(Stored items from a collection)
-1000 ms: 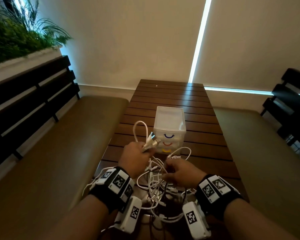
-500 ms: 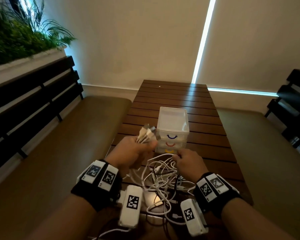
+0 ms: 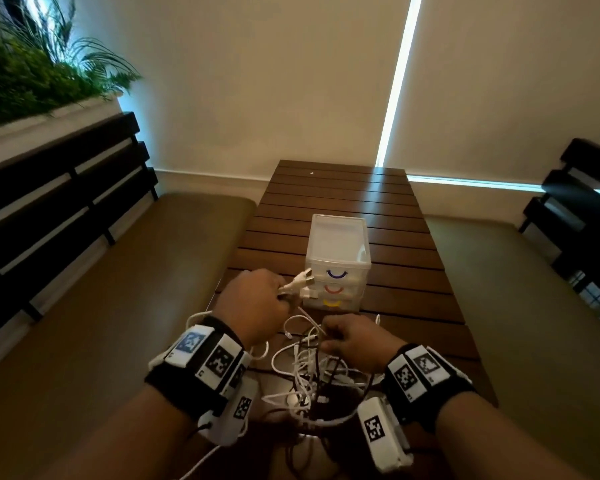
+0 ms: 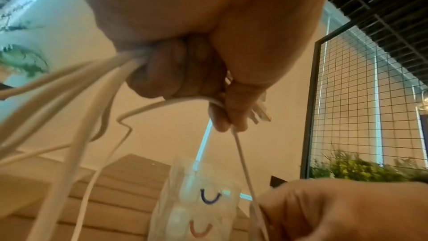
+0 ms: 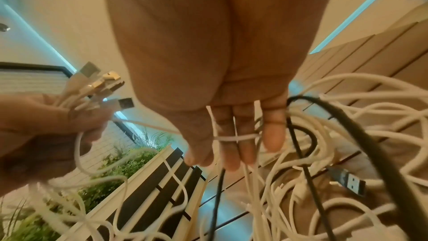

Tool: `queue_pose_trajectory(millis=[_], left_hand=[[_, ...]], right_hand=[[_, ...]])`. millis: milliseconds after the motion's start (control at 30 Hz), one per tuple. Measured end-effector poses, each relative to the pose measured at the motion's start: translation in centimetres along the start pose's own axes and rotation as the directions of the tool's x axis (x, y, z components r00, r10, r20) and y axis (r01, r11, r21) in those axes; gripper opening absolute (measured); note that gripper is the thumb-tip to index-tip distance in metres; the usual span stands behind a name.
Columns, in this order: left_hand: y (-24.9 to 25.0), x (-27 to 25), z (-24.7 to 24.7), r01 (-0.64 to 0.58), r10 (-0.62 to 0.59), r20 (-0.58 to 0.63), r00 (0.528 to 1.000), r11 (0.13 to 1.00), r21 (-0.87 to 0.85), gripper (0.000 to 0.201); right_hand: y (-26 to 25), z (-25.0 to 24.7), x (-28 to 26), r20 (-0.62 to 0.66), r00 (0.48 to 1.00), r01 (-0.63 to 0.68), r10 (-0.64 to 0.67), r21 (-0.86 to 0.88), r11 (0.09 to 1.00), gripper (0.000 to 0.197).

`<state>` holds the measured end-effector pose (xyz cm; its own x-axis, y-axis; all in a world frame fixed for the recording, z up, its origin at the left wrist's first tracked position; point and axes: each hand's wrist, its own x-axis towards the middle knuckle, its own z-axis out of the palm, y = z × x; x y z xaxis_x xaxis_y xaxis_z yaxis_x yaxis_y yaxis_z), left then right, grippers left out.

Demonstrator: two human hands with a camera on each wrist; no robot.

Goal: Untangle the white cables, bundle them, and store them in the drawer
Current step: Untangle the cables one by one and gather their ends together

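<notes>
My left hand (image 3: 280,294) grips a bunch of white cable ends, their plugs (image 3: 302,285) sticking out toward the drawer unit (image 3: 338,261). In the left wrist view the left hand's fingers (image 4: 176,74) curl tight round several white cables. The rest of the white cables (image 3: 309,375) lie tangled on the table between my wrists. My right hand (image 3: 326,338) pinches one white cable (image 4: 243,162) that runs up to the left hand. In the right wrist view that cable (image 5: 234,137) crosses the fingers (image 5: 273,131). The unit's three drawers are closed.
A black cable (image 5: 301,135) with a USB plug (image 5: 347,180) is mixed into the tangle. The slatted wooden table (image 3: 340,195) runs away from me between two cushioned benches (image 3: 136,289). A planter (image 3: 32,81) stands behind the left bench.
The cable loop that stood above my left hand is gone. The left hand keeps its plug bunch, now pointing toward the drawers. The right hand has shifted back toward me along the tangle.
</notes>
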<state>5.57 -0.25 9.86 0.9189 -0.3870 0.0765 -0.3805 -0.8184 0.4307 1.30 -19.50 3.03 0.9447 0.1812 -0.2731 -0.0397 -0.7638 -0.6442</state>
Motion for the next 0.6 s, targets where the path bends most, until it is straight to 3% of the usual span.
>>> queue_pose_trajectory(millis=[100, 200, 267, 333, 400, 500, 600], left_hand=[[-1.0, 0.7, -1.6, 0.100, -0.091, -0.103, 0.991, 0.991, 0.087, 0.023], [-1.3, 0.4, -1.7, 0.135, -0.118, -0.153, 0.981, 0.985, 0.110, 0.009], [-0.5, -0.1, -0.3, 0.075, -0.073, -0.098, 0.993, 0.997, 0.014, 0.007], [0.5, -0.6, 1.7, 0.035, -0.028, 0.042, 0.999, 0.987, -0.155, 0.016], [0.7, -0.8, 3.4, 0.034, -0.011, 0.115, 0.993, 0.980, -0.198, 0.020], [0.0, -0.2, 3.8, 0.036, -0.027, 0.094, 0.995, 0.994, -0.100, 0.017], [-0.9, 0.5, 1.9, 0.126, -0.146, -0.026, 0.989, 0.921, -0.368, 0.015]], right_hand=[[-0.1, -0.2, 0.3, 0.024, 1.000, 0.005, -0.004, -0.030, 1.000, 0.009], [0.2, 0.0, 0.1, -0.082, 0.997, -0.006, 0.009, 0.035, 0.999, 0.014], [-0.2, 0.0, 0.2, -0.130, 0.991, 0.046, -0.043, 0.022, 0.999, 0.012], [-1.0, 0.2, 0.3, -0.117, 0.984, 0.134, -0.132, 0.005, 0.991, 0.014], [-1.4, 0.1, 0.5, -0.125, 0.976, 0.181, -0.180, -0.007, 0.984, 0.021], [-1.3, 0.0, 0.4, -0.141, 0.979, 0.150, -0.147, 0.014, 0.989, 0.014], [0.0, -0.4, -0.2, -0.057, 0.998, 0.015, -0.017, -0.035, 0.999, 0.008]])
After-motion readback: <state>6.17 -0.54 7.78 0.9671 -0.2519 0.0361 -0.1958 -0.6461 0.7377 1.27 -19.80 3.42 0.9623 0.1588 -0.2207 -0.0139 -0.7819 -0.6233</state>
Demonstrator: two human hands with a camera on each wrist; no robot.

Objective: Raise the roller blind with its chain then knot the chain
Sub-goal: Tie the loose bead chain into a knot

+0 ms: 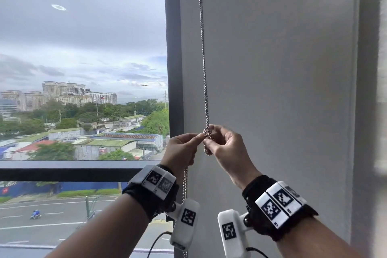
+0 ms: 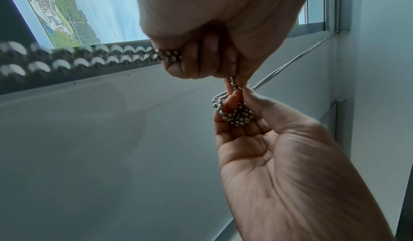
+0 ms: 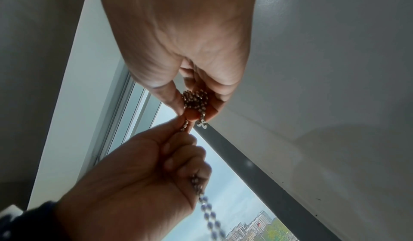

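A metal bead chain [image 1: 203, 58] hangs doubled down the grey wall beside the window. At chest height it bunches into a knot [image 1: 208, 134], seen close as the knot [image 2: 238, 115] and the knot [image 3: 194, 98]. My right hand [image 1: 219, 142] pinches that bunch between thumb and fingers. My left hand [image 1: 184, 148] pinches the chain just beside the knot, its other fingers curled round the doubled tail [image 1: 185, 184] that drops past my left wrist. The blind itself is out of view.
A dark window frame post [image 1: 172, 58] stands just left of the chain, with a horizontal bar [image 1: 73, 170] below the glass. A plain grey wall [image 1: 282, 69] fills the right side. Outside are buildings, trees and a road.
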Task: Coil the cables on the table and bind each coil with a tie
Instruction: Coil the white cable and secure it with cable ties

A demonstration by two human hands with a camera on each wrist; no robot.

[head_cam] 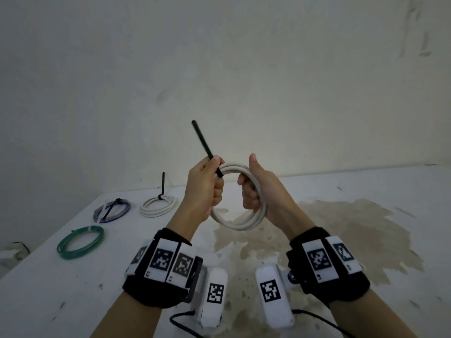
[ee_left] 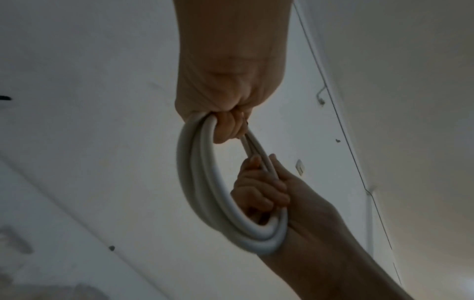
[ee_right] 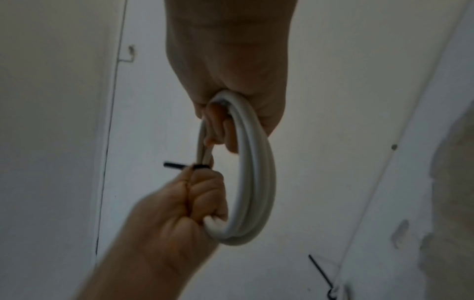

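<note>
Three tied coils lie at the frame's left on the stained white table (head_cam: 317, 191), while the left hand (head_cam: 203, 184) and right hand (head_cam: 256, 186) clench a white round-cable coil (head_cam: 240, 222), its black plastic tie (head_cam: 205, 145) seemingly not yet cinched.

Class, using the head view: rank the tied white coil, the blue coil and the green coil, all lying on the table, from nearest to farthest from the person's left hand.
From the left hand:
1. Tied white coil, just to its left.
2. Blue coil, farther left.
3. Green coil, far left, towards the table's near edge.
</note>
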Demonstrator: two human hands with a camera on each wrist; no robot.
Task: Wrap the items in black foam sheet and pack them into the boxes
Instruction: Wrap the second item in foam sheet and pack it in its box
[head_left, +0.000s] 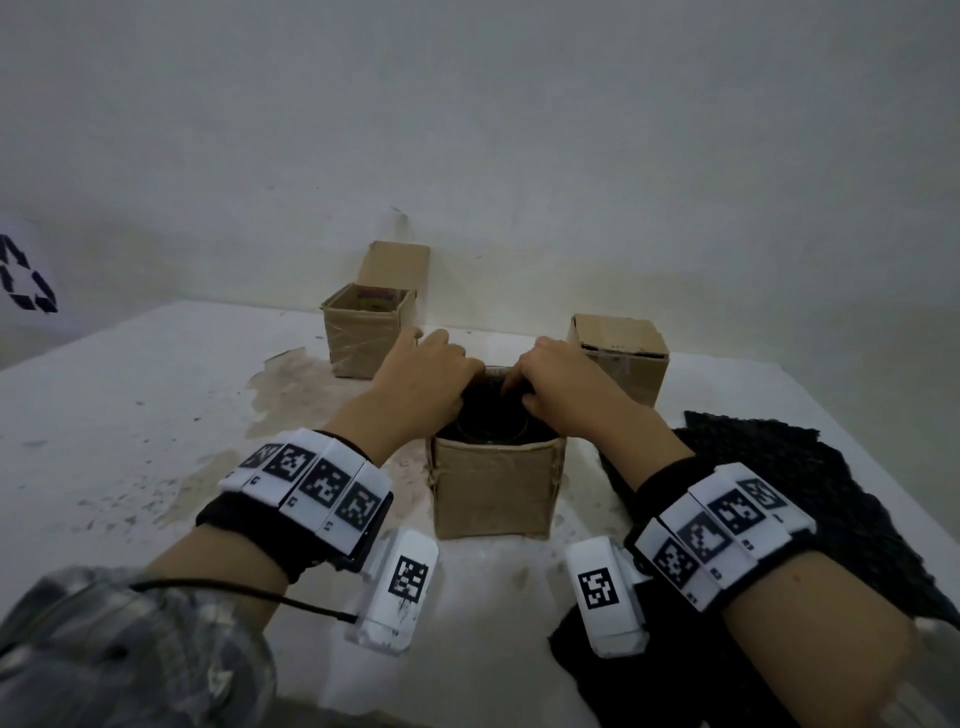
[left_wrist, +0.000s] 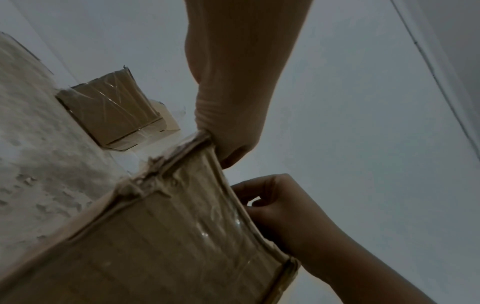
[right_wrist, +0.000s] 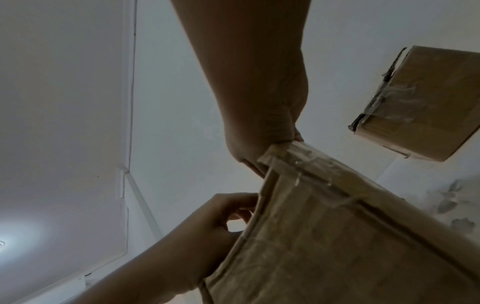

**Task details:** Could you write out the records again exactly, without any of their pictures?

**Problem solution:**
-1000 ms: 
-500 ms: 
+0 ms: 
+0 ms: 
+0 ms: 

Tool: `queue_pose_trajectory(millis=[_], left_hand=[[_, ...]], right_hand=[[_, ...]])`. millis: milliseconds after the motion's start (control at 30 Hz), one per tuple. Measured end-effector poses, each relative to the pose measured at the motion's start: translation in centimetres along the start pose's own axes and rotation as the directions of the tool's x axis (x, y, z components r00, r10, r20) and y axis (r01, r11, r21) in those axes; gripper opening absolute (measured); note that gripper is the thumb-tip to index-tip distance in metres; the usual span stands behind a name.
Columns, in this order: left_hand: y (-24.9 to 25.0), x (-27 to 25), z (-24.7 to 24.7), r01 (-0.64 to 0.58), r10 (-0.62 to 0.59), r20 (-0.58 to 0.63), r00 (0.528 to 1.000), r11 (0.13 to 1.00), r21 (-0.87 to 0.85), gripper (0.000 to 0.201); right_hand: y (-26 to 25), z (-25.0 to 24.7), x (-28 to 26), r20 (-0.62 to 0.66), r00 (0.48 to 1.00), r01 (-0.63 to 0.68), r10 (-0.64 to 0.67), r21 (-0.86 to 0.88), r11 (0.09 to 1.00), gripper (0.000 to 0.197).

`<state>` holds the measured end-effector pose (xyz cm; its own x-axis, y-axis; all in a world frame fixed for the recording, z up, its origin at the left wrist's first tracked position; point and axes: each hand's wrist, its own x-axis towards the middle knuckle, its own z-axis out of the palm, y = z × x; x y z xaxis_x xaxis_y xaxis_z yaxis_x yaxis_y yaxis_z), left then right, grippers left out.

Demonstrator: two human hands with a camera on each wrist; no robot.

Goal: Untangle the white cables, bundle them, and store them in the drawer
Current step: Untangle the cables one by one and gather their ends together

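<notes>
My left hand (image 3: 280,294) grips a bunch of white cable ends, their plugs (image 3: 302,285) sticking out toward the drawer unit (image 3: 338,261). In the left wrist view the left hand's fingers (image 4: 176,74) curl tight round several white cables. The rest of the white cables (image 3: 309,375) lie tangled on the table between my wrists. My right hand (image 3: 326,338) pinches one white cable (image 4: 243,162) that runs up to the left hand. In the right wrist view that cable (image 5: 234,137) crosses the fingers (image 5: 273,131). The unit's three drawers are closed.
A black cable (image 5: 301,135) with a USB plug (image 5: 347,180) is mixed into the tangle. The slatted wooden table (image 3: 340,195) runs away from me between two cushioned benches (image 3: 136,289). A planter (image 3: 32,81) stands behind the left bench.
The cable loop that stood above my left hand is gone. The left hand keeps its plug bunch, now pointing toward the drawers. The right hand has shifted back toward me along the tangle.
</notes>
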<state>5.57 -0.25 9.86 0.9189 -0.3870 0.0765 -0.3805 -0.8184 0.4307 1.30 -19.50 3.03 0.9447 0.1812 -0.2731 -0.0397 -0.7638 -0.6442</state>
Motion for the next 0.6 s, targets where the path bends most, until it is straight to 3% of the usual span.
>>> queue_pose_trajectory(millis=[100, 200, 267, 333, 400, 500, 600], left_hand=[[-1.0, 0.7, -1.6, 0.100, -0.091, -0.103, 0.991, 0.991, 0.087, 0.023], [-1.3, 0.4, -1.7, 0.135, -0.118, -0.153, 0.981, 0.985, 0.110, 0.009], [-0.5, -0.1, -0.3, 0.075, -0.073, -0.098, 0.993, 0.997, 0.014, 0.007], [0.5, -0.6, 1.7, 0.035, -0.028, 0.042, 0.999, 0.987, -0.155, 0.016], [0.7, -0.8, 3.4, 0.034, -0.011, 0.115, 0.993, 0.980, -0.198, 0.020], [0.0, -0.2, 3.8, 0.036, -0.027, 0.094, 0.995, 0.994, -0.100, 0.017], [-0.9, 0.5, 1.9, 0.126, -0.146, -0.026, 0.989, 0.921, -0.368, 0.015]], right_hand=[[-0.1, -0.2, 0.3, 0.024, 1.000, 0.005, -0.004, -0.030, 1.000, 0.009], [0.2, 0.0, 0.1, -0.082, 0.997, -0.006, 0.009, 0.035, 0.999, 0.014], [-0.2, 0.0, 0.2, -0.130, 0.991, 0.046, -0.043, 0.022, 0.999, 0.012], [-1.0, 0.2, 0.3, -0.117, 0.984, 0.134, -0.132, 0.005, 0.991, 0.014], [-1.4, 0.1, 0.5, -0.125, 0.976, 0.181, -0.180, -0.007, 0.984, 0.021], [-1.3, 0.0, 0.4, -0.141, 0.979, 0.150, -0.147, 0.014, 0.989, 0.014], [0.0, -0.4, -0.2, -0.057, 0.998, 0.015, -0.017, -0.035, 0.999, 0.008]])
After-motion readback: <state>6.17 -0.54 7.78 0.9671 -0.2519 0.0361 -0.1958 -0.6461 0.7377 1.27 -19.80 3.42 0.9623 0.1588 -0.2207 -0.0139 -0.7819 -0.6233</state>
Demonstrator: two human hands with a camera on each wrist; no robot.

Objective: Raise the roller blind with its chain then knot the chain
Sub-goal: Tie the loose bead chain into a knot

+0 ms: 
+0 ms: 
+0 ms: 

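A metal bead chain [image 1: 203, 58] hangs doubled down the grey wall beside the window. At chest height it bunches into a knot [image 1: 208, 134], seen close as the knot [image 2: 238, 115] and the knot [image 3: 194, 98]. My right hand [image 1: 219, 142] pinches that bunch between thumb and fingers. My left hand [image 1: 184, 148] pinches the chain just beside the knot, its other fingers curled round the doubled tail [image 1: 185, 184] that drops past my left wrist. The blind itself is out of view.
A dark window frame post [image 1: 172, 58] stands just left of the chain, with a horizontal bar [image 1: 73, 170] below the glass. A plain grey wall [image 1: 282, 69] fills the right side. Outside are buildings, trees and a road.
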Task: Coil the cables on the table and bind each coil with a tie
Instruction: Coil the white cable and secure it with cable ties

A demonstration by two human hands with a camera on each wrist; no robot.

[head_cam] 
[ee_left] 
[ee_right] 

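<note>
Three tied coils lie at the frame's left on the stained white table (head_cam: 317, 191), while the left hand (head_cam: 203, 184) and right hand (head_cam: 256, 186) clench a white round-cable coil (head_cam: 240, 222), its black plastic tie (head_cam: 205, 145) seemingly not yet cinched.

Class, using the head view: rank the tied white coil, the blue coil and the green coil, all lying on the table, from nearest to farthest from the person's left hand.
From the left hand:
1. Tied white coil, just to its left.
2. Blue coil, farther left.
3. Green coil, far left, towards the table's near edge.
</note>
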Demonstrator: two human hands with a camera on each wrist; no robot.
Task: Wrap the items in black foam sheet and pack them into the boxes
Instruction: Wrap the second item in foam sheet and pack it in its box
[head_left, +0.000s] 
[left_wrist, +0.000s] 
[right_wrist, +0.000s] 

Nothing remains to be added to the exercise.